• PROBLEM DETAILS
What you should give back is a precise copy of the lines below from the one containing "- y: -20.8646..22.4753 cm" through the one containing "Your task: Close", with no pictures.

• DATA PROVIDED

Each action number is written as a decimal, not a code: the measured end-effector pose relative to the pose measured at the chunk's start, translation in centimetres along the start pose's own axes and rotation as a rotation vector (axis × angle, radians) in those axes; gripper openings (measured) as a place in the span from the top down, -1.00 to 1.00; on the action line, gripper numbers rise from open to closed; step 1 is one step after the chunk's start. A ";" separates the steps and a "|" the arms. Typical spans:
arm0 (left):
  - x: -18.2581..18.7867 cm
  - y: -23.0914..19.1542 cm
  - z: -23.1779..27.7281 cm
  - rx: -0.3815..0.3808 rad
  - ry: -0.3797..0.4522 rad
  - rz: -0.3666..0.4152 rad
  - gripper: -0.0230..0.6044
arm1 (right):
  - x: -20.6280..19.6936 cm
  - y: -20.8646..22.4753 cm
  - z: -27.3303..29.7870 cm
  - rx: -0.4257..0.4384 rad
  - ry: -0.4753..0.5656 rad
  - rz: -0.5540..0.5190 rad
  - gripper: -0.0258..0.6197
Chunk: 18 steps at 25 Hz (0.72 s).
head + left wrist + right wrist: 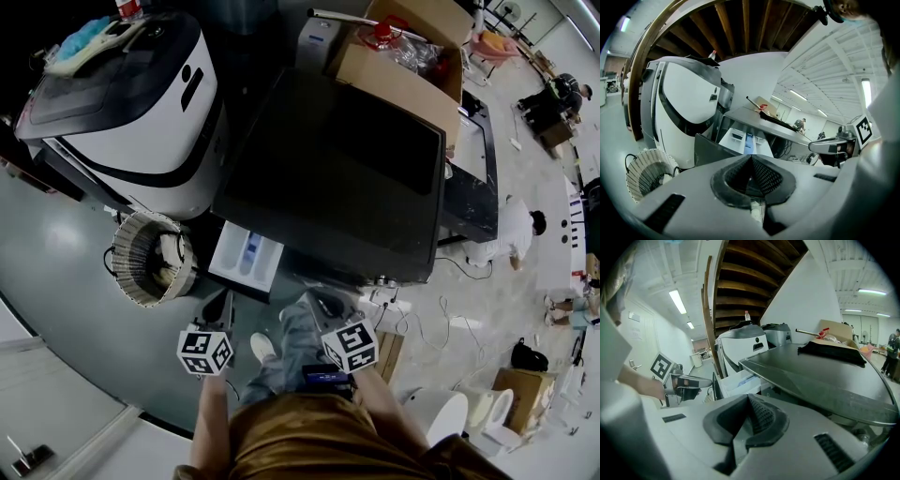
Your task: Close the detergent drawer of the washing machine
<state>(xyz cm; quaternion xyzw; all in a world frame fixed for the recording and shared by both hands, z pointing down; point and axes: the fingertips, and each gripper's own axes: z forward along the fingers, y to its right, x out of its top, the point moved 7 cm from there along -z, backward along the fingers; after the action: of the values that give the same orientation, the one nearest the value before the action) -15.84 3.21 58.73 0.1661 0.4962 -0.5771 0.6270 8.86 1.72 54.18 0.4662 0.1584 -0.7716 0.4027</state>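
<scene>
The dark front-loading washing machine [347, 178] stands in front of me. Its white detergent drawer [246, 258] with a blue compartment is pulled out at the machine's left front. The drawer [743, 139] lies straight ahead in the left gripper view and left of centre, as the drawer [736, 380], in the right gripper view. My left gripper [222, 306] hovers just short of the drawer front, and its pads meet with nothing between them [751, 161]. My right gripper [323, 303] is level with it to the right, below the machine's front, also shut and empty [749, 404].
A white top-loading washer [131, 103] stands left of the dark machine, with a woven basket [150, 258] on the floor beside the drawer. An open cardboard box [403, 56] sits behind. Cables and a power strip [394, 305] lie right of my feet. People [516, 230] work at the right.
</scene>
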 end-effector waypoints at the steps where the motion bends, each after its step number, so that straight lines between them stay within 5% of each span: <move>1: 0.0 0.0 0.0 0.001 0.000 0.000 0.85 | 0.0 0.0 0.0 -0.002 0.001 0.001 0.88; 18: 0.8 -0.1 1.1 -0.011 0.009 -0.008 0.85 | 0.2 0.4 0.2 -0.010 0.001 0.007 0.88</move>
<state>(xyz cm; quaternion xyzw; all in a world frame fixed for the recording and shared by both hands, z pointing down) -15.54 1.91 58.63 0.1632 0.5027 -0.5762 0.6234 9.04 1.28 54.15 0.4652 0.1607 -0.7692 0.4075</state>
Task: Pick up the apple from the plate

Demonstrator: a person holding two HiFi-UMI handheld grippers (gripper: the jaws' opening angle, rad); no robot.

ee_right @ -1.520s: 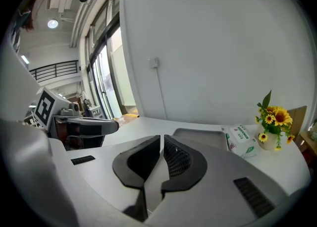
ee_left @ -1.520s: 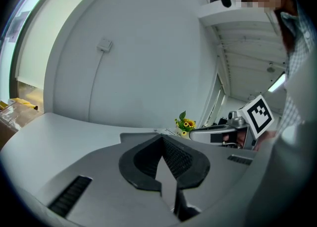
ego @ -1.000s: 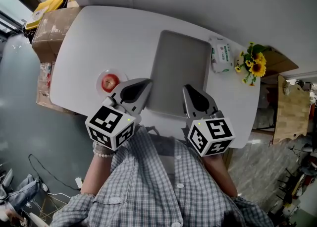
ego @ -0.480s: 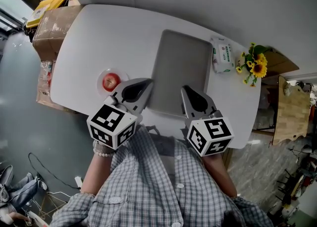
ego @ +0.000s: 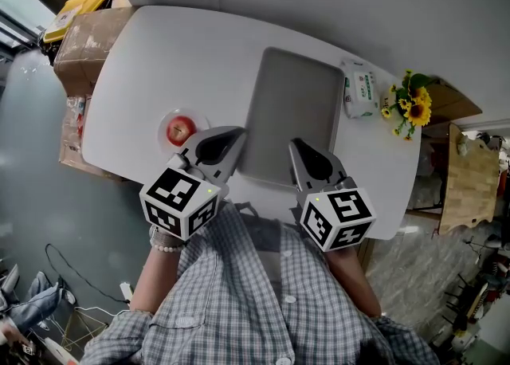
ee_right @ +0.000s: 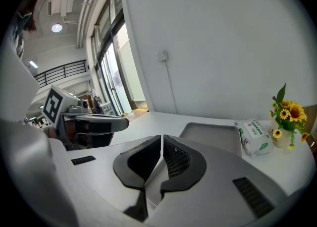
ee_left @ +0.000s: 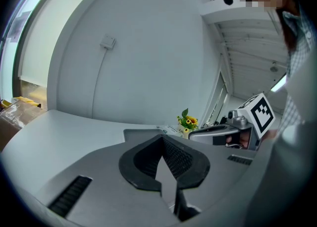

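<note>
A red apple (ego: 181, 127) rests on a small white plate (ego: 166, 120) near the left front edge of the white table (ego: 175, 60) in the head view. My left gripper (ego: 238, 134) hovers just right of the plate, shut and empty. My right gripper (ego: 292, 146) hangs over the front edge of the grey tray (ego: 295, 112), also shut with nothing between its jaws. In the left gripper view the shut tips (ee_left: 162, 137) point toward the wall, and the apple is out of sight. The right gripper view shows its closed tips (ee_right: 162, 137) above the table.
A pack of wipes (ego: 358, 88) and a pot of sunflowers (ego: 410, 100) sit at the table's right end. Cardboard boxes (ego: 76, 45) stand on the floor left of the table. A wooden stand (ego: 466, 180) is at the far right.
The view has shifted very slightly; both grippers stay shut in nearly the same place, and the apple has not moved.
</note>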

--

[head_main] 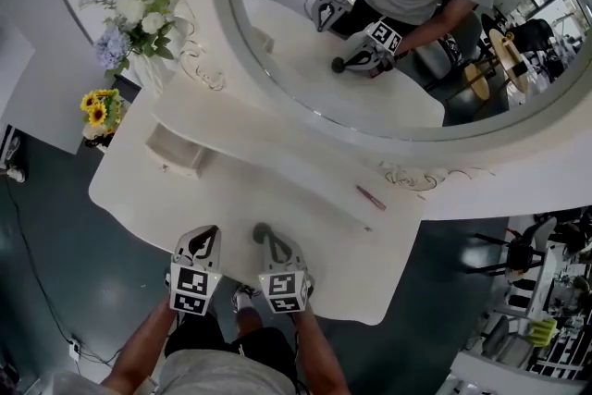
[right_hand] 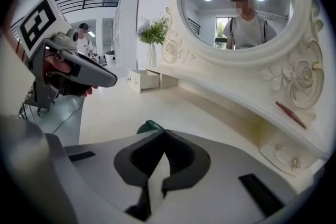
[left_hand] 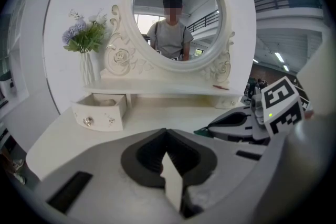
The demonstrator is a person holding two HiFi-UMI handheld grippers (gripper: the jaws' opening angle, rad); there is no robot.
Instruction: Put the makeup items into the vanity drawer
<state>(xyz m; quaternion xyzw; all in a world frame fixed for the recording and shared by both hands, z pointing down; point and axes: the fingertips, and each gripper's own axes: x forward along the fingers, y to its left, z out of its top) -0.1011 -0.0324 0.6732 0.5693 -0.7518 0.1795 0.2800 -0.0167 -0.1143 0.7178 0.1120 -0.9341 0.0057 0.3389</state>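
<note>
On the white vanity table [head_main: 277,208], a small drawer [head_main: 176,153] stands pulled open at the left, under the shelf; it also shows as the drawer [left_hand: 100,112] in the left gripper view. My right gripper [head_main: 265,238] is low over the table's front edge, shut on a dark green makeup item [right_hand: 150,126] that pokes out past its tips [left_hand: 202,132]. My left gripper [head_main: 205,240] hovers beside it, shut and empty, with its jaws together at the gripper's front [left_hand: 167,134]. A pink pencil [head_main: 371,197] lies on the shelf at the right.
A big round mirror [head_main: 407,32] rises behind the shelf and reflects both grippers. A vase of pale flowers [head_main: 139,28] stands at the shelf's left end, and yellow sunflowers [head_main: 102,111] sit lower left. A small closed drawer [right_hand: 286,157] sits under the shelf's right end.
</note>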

• ANSWER TO THE PROBLEM
  - y: -20.8646..22.4753 cm
  - z: -27.3303..29.7870 cm
  - rx: -0.4257..0.4384 rad
  - ry: -0.4753..0.5656 rad
  - rz: -0.5540..0.5190 rad
  - gripper: -0.0258..0.6197
Chunk: 18 steps at 25 Hz (0.72 s).
head + left wrist + right wrist: 
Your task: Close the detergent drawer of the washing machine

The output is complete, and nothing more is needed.